In 1989, Carlo Petrini launched a global, grassroots organization “dedicated to preventing the disappearance of local food cultures and traditions, counteracting the rise of fast life and combating people’s dwindling interest in the food they eat, where it comes from, and how our food choices affect world around us.” Slow food … they have a chapter in Atlanta and involve people in 160 countries around the world.

Slow is good, right? In a hurried world, it makes sense to do more than just take your time eating well. We were not designed to live at this pace. The price tag for our mile-a-minute lifestyles is staggering. Suffering from information overload, we find it increasingly difficult to process what we need to know when we need to know it. The ravages of stress and pressure take their toll, and that’s just with our kids! 72% of adults say they feel stressed most of the time.

Here’s a test: Complete this statement – “I don’t have time to ……”

Often the answer has to do with sleep, exercise, choosing and eating food, time alone, time with friends or family, time to focus on spiritual matters.

Fatigue is not our friend. The physical, emotional, mental, and spiritual strain wears us out. We are more susceptible to depression. The lack of motivation for needed change leaves us feeling sad and hopeless. Our brain function is impaired. Feelings of guilt, resentment, and agitation grow.

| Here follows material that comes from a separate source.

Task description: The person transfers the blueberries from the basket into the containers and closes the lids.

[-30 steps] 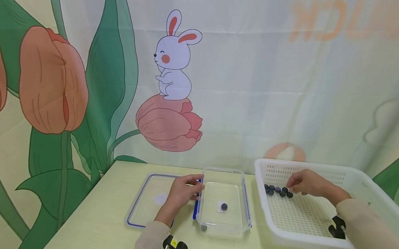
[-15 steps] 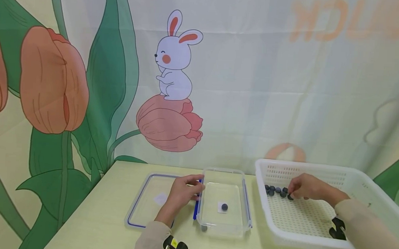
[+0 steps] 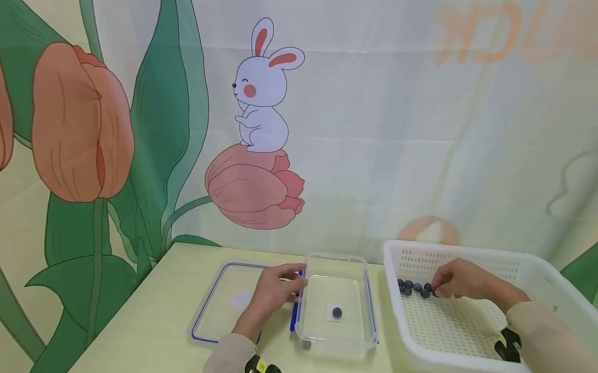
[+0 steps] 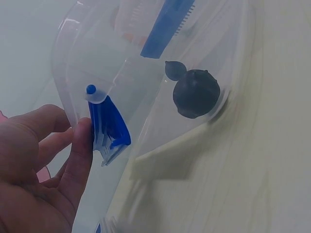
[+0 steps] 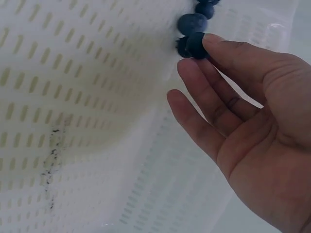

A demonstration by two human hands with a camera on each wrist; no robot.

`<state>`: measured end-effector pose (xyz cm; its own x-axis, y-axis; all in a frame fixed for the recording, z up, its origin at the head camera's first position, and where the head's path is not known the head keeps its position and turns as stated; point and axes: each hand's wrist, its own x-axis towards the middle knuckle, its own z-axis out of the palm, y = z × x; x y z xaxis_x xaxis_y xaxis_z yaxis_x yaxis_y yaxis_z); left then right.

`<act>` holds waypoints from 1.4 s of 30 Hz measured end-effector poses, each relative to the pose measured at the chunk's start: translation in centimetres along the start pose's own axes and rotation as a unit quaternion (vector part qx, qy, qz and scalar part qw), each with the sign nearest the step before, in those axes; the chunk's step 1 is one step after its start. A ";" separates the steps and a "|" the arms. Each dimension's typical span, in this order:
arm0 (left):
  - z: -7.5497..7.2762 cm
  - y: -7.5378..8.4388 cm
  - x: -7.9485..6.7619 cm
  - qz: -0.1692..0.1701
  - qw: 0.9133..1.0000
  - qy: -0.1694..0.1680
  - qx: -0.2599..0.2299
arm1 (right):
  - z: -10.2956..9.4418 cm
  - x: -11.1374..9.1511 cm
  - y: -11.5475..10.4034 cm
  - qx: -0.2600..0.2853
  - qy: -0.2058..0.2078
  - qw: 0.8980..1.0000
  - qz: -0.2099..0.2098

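In the white basket, my right hand pinches a blueberry between thumb and fingers. Several other blueberries lie beside it along the far left of the basket floor. At the left side of a clear plastic box, my left hand holds the rim, with a finger against the blue latch. One blueberry sits on a white square on the box floor. Another blueberry shows through the plastic at the box's near left corner.
A clear lid with a blue seal lies flat on the pale table, left of the box and partly behind my left hand. The basket's tall wall stands right of the box. A printed curtain hangs behind the table.
My right hand's fingers have shifted slightly, closing on the nearest blueberry at the right end of the group. The left hand has stayed on the box.
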<state>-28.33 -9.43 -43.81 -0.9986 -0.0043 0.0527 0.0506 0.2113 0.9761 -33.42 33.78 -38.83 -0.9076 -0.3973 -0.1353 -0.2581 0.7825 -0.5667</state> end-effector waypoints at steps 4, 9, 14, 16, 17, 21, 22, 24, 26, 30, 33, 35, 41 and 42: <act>0.0 0.0 -0.1 0.001 1.000 0.001 0.003 | -0.7 -0.5 -0.5 0.005 0.011 1.000 -0.016; 0.0 -0.1 -0.1 0.002 1.000 0.003 0.002 | -1.8 -1.1 -1.5 0.018 0.028 0.999 -0.023; 0.1 -0.2 -0.1 0.004 1.000 0.001 0.002 | -2.7 -1.6 -2.8 0.023 0.054 0.998 -0.027; 0.1 -0.2 -0.1 0.005 1.000 0.002 0.005 | -3.1 -1.7 -3.4 0.016 0.068 0.997 -0.036; 0.1 -0.2 -0.1 0.006 1.000 0.002 0.006 | -3.3 -1.8 -3.7 0.016 0.075 0.996 -0.040; 0.0 -0.3 -0.1 0.005 1.000 0.006 0.009 | -3.6 -2.1 -4.8 0.027 0.098 0.993 -0.056; 0.0 -0.3 -0.1 0.004 1.000 0.007 0.009 | -3.6 -2.2 -5.1 0.031 0.102 0.993 -0.058; 0.0 -0.3 -0.2 0.004 1.000 0.007 0.009 | -3.6 -2.3 -5.6 0.029 0.111 0.992 -0.059; 0.0 -0.3 -0.2 0.005 1.000 0.006 0.010 | -3.6 -2.6 -6.2 0.021 0.121 0.991 -0.060; 0.1 -0.2 -0.2 0.008 1.000 0.005 0.010 | -3.4 -3.2 -7.7 0.018 0.141 0.988 -0.063; 0.1 -0.2 -0.1 0.010 1.000 0.005 0.008 | -3.3 -3.7 -8.9 0.028 0.151 0.985 -0.074; 0.1 -0.2 -0.1 0.008 1.000 0.004 0.008 | -3.1 -4.1 -9.7 0.033 0.156 0.984 -0.081; 0.2 -0.2 0.0 0.008 1.000 0.004 0.005 | -2.2 -4.8 -11.6 0.050 0.174 0.977 -0.108; 0.2 -0.2 0.0 0.009 1.000 0.003 0.004 | -2.0 -4.9 -11.8 0.057 0.175 0.976 -0.115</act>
<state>-28.37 -9.24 -44.02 -0.9974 -0.0072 0.0712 0.0679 0.2186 0.9734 -26.57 27.46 -29.88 -0.8930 -0.3514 0.2811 -0.4474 0.6263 -0.6384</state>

I’m no psychiatrist and I haven’t spent a night at a Holiday Inn, but I do know we don’t have to live on this treadmill all our lives. The psalmist urged us to cease striving, be silent and remember who is God (Psalm 46). Why is that important? Because “God is our refuge and strength, always ready to help in times of trouble” (Psalm 46:1). Because Jesus invited us: “Come to Me, all of you who are weary and carry heavy burdens, and I will give you rest” (Matthew 11:28). Because Paul wrote to the Philippians: “My God shall supply all your needs according to His riches in glory in Christ Jesus” (Philippians 4:19).

It makes sense. The One who made us knows exactly what we need.